Further indentures date from 1642 and 1684, but apart from changes in trusteeship, differ little from that of 1620. More documents survive from 1763 and 1791, and in the latter we find reference to the £8 1s 8d for the schoolmaster’s salary as well as a more precise statement of aims: ” to keep the school and buildings, and the hedges and fences of the land thereby granted, with all the necessary repairs, and to pay the schoolmaster a salary to teach poor children in reading, writing and arithmetic, and from time to time to repair the parish church of Brailes, in such manner as it hath usually been accustomed, by the direction of the churchwardens and the chiefest of the inhabitants of the said town of Brailes . . .”

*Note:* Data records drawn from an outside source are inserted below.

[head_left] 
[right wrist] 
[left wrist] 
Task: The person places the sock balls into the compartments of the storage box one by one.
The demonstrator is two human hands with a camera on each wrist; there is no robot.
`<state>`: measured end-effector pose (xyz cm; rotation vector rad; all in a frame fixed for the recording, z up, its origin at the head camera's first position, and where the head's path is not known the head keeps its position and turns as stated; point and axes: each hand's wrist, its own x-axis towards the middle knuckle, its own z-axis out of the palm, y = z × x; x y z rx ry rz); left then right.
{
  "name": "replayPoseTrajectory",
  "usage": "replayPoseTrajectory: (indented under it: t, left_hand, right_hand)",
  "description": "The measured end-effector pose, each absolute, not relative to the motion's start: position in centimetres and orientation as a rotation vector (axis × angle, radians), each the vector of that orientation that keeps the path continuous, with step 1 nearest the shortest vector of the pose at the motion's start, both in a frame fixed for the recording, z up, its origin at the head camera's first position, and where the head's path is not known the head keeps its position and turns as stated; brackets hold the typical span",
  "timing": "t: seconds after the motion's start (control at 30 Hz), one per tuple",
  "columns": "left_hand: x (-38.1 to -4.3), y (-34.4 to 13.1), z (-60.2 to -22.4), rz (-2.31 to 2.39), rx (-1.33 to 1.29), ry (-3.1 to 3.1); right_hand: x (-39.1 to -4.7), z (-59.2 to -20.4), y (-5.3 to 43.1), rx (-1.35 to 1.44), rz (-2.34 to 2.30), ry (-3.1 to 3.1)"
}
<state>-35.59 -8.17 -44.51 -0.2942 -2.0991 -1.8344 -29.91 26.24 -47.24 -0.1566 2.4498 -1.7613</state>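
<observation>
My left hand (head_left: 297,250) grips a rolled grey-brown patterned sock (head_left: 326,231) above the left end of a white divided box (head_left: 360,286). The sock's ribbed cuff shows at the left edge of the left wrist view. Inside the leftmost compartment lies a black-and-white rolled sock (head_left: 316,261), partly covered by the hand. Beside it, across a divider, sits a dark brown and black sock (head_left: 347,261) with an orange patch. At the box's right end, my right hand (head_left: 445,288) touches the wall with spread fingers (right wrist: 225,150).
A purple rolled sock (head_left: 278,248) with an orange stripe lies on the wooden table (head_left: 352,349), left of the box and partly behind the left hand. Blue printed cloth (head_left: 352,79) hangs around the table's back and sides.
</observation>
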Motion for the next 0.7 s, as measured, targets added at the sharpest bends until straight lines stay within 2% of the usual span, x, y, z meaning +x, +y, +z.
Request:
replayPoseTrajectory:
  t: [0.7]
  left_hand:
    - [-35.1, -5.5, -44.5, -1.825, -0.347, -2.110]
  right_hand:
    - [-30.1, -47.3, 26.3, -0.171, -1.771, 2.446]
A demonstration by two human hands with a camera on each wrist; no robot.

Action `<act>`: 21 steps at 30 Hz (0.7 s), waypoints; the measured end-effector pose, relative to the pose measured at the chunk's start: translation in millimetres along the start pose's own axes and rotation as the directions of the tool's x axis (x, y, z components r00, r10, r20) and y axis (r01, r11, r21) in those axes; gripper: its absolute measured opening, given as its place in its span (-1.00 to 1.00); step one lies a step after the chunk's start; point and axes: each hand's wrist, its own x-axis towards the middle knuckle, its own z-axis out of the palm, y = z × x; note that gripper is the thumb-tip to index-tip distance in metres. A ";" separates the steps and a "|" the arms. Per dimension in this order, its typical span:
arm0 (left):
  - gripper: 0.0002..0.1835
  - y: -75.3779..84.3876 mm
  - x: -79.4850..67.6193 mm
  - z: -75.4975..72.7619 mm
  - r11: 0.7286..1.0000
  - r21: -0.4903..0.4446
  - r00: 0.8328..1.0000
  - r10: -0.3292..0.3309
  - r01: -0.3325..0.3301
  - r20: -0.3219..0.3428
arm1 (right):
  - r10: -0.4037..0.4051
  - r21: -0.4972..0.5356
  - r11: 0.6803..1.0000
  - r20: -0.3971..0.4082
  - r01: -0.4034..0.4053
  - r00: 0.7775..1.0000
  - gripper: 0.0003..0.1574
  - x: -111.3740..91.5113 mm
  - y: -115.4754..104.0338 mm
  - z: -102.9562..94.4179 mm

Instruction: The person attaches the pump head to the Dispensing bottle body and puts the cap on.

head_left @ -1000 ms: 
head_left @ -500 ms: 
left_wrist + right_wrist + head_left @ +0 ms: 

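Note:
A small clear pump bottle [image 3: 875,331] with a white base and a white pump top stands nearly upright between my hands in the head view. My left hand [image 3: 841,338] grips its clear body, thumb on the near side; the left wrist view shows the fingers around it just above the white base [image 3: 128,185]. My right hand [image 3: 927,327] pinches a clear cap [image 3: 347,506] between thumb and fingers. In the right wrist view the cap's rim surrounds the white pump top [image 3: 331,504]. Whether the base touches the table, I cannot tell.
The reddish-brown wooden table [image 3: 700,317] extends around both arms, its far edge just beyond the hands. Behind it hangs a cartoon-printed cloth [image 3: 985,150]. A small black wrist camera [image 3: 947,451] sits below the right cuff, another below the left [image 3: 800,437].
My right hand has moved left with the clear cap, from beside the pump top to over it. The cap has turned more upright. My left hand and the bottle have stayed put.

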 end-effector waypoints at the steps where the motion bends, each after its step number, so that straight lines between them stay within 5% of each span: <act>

Extensive lists of the properties of the trust are included in these deeds, including the “Brailes Church Land” in North Bar, Banbury. This land was not, however, included in a later deed of 1812. Presumably it had been sold!
In 1819 the school and schoolhouse were rebuilt, though a loan of £70 was needed by the trustees. In 1827 the Charity Commissioners wrote a full report on the affairs of the trust, and this revealed not only concerns about non-payment of rents, but also that much of the property was becoming dilapidated. The Commissioners seemed satisfied about the quality of education being provided, which included the 3Rs, Scripture, the Church Catechism, and Church attendance, though the latter were not compulsory for non-Anglicans.